Après le départ de Belgodère, Fausta s'était mise à écrire. Voici ce qu'elle écrivit:
«Votre rébellion méritait un châtiment. C'est pourquoi je vous ai infligé une souffrance proportionnée à votre faute. Puisque la rébellion était causée par votre fille, j'ai voulu que la souffrance vous vînt de votre fille. Et c'est pourquoi je vous ai dit qu'elle était morte. Mais vous êtes mon disciple bien-aimé. Je ne veux pas que la punition se prolonge... Cardinal, apprenez donc que Violetta n'est pas morte. Si vous voulez la revoir, trouvez-vous demain matin dans notre logis de la place de Grève, et, à l'homme qui, un peu avant dix heures, vous viendra voir, demandez de vous la montrer: il vous la montrera.»
«Votre très affectionnée qui attend votre retour.»

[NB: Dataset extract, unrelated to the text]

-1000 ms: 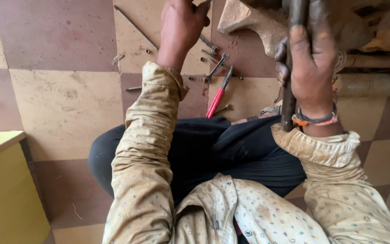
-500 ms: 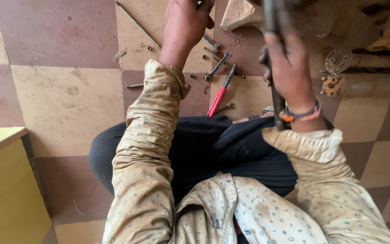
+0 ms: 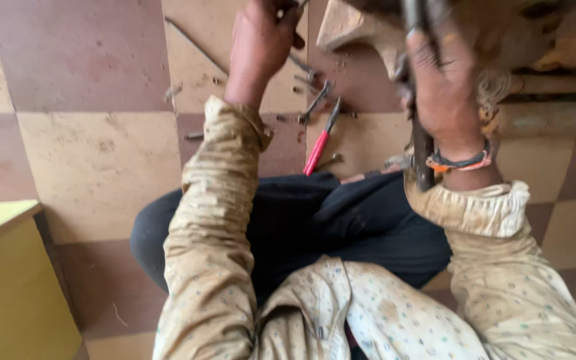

Alors Fausta laissa tomber dans sa main sa tête alourdie et murmura:
«J'atteins et je frappe Farnèse. Mais comment atteindre et frapper Pardaillan avant de le livrer à Guise?... Le père assistera au supplice de Violetta... pourquoi l'amant n'y assisterait-il pas?»
XXXIII
LA CHEVALIÈRE
Fausta, longtemps, demeura immobile. Jusqu'à cette minute, elle avait lutté contre la passion. Maîtresse de ses sentiments, elle avait méprisé les premiers avertissements de l'amour. Maintenant, la tempête d'amour grondait en elle. Et, courbée, déchue de sa propre magnificence, elle râlait un cri sublime:
«J'aime! oh! j'aime!»
Et, comme elle sentait sa pensée vaciller et tituber, soudain un tableau se forma devant ses yeux.